I just can't make the jump that this applies to QA jobs (granting they are "inferior"). That would imply "inferior" jobs are always overrepresented by women, and there are counterexamples to this, by almost any definition of "inferior".
So talking about generalities, there are plenty of statistics that show that women have lower paying jobs and get paid less even for the same jobs. We can argue about the reasons but the fact that they are paid less has been shown many times, so if you are disputing it you should be provide some compelling evidence.
So the the question is are QA jobs lower paid or not. That's easy to check and is a pretty good (though not perfect) indicator of status. A quick Google would have shown you that this is generally the case. Funnily enough you will also find lots of dismissive posts which shows that at least some people think QA jobs are inferior, because "they don't code, but just use the software".
> So talking about generalities, there are plenty of statistics that show that women have lower paying jobs
Yes, that's not disputed by anyone serious.
> and get paid less even for the same jobs.
Also yes, but only if you don't account for hours worked and experience. A Harvard study found that after accounting for both the type of job and hours worked [1]. Google actually found women were paid more than male employees working the same job [2].
In short, the pay gap definitely exists in the sense that women's average pay check is less than the average man's. But there's not much evidence of discrimination in pay. Men make more because they work different jobs, work longer hours, and stay in their field for longer.
Also,
> you will also find lots of dismissive posts which shows that at least some people think QA jobs are inferior, because "they don't code, but just use the software".
One, this isn't calling QA "inferior". Compensation is not a moral judgement of work. Pointing out the fact that coding isn't a requirement explains why there's a larger potential labor pool and thus lower pay. My first job in QA was doing manual testing, following a script of things to check on canary and staging builds. I was paid $12.50 an hour. This wasn't some moral judgement about the value of this job, it's the fact that pretty much anyone could do it so there's no reason to offer more than minimum wage.
> We can argue about the reasons but the fact that they are paid less has been shown many times, so if you are disputing it you should be provide some compelling evidence
I state I believe this is true in one of my previous comments.
> So the the question is are QA jobs lower paid or not. That's easy to check and is a pretty good (though not perfect) indicator of status. A quick Google would have shown you that this is generally the case. Funnily enough you will also find lots of dismissive posts which shows that at least some people think QA jobs are inferior, because "they don't code, but just use the software".
This could be, but you need something else to prove it, otherwise lower paying jobs with different distributions than the job market distribution are always root caused in discrimination, is this your argument? There are many high paying jobs that result in a huge selection bias with respect to employees, just because many people simply don't want to put the hours. And thus discrimination is not the whole story in these cases. It may be the case in QA teams though (or part of the story), I'm simply saying it needs more research.

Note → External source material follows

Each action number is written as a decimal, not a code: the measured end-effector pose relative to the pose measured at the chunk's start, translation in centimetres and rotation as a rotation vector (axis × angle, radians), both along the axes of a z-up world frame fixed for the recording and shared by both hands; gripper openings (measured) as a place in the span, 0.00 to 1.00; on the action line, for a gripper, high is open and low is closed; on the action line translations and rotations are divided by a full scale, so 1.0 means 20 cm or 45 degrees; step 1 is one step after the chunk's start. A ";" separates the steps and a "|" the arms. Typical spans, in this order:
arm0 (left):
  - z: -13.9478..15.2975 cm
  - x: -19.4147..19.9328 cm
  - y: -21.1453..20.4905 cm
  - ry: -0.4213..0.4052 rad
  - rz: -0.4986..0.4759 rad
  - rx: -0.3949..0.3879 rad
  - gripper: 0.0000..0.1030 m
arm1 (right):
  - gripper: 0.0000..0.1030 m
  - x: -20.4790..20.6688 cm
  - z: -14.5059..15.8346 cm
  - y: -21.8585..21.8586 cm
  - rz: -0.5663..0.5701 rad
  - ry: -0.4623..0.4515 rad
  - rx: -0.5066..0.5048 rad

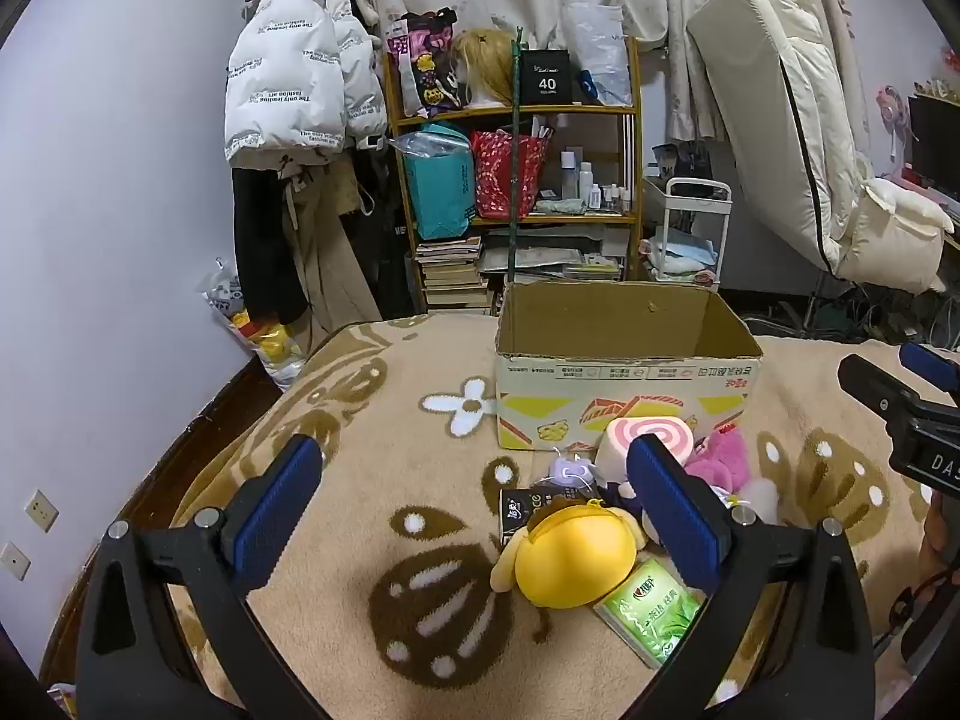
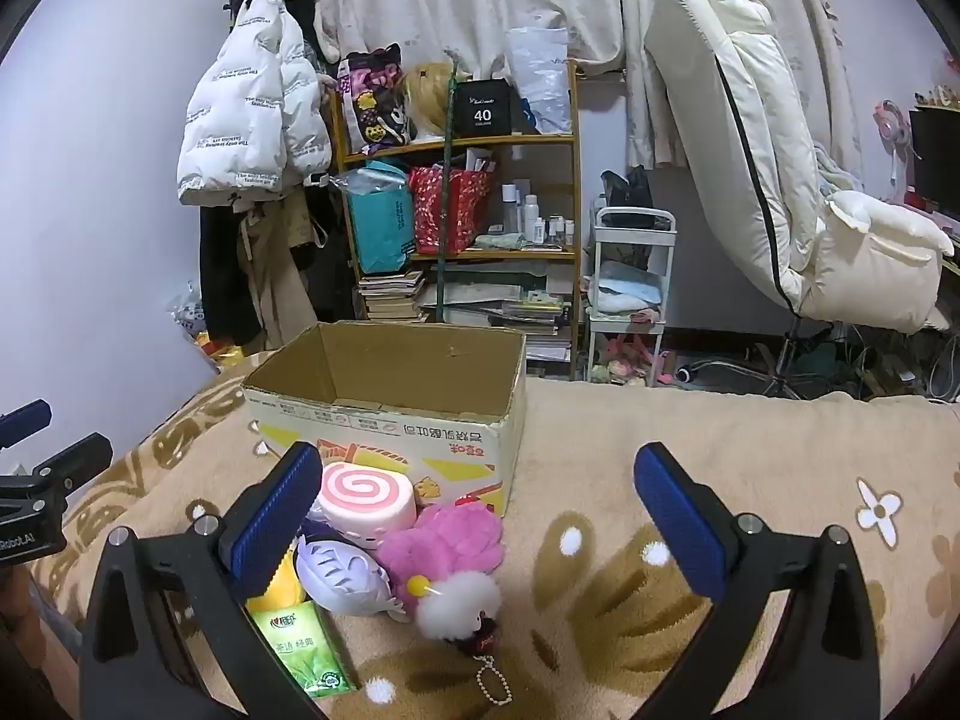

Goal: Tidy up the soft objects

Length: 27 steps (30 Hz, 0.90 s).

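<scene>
An open, empty-looking cardboard box (image 1: pixel 624 384) (image 2: pixel 384 414) stands on the patterned beige blanket. In front of it lies a pile of soft things: a yellow plush (image 1: pixel 573 561), a pink swirl roll cushion (image 1: pixel 651 435) (image 2: pixel 366 498), a pink plush (image 1: pixel 723 459) (image 2: pixel 447 540), a lilac striped plush (image 2: pixel 345 576), a white pompom keychain (image 2: pixel 459 603) and a green tissue pack (image 1: pixel 651 612) (image 2: pixel 300 645). My left gripper (image 1: pixel 474 516) is open, hovering just left of the yellow plush. My right gripper (image 2: pixel 477 516) is open above the pink plush and pompom. Both are empty.
A wooden shelf (image 1: pixel 516 180) (image 2: pixel 462 204) packed with bags, books and bottles stands behind the bed, with hung coats (image 1: pixel 294 72) to its left, a white cart (image 2: pixel 630 282) and a cream recliner (image 2: pixel 780 168) to its right. The blanket's left edge (image 1: pixel 252 396) drops to the floor.
</scene>
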<state>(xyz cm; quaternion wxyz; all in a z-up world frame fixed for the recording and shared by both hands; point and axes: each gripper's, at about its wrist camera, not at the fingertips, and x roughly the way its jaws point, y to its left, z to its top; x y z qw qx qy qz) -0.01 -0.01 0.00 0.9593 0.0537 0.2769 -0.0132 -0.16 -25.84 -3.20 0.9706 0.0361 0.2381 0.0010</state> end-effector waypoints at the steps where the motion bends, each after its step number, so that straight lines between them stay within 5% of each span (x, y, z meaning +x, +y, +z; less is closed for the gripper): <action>1: 0.00 0.00 0.00 -0.004 -0.002 0.001 0.98 | 1.00 0.00 0.00 0.00 0.001 0.002 -0.002; 27: 0.00 0.00 0.00 0.001 0.000 0.004 0.98 | 1.00 0.00 0.00 0.01 0.003 0.005 -0.015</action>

Nevertheless this hasn't been my point, my point is simply a single data point by itself can't be used to account for part of the explanation.
The average salaries in QA are noticeably lower than those in SWE, so those are indeed "inferior jobs" - i.e. less attractive, and pushing some group from one to the other would be discriminatory because it would underpay that group.
Good, did I deny this? I'm simply asking for proof and saying what has been provided in this thread is insufficient.
By the way, lower salary doesn't mean "inferior", there are very high paying jobs, very stressful, that I wouldn't want, and work life balance is a huge component of a job.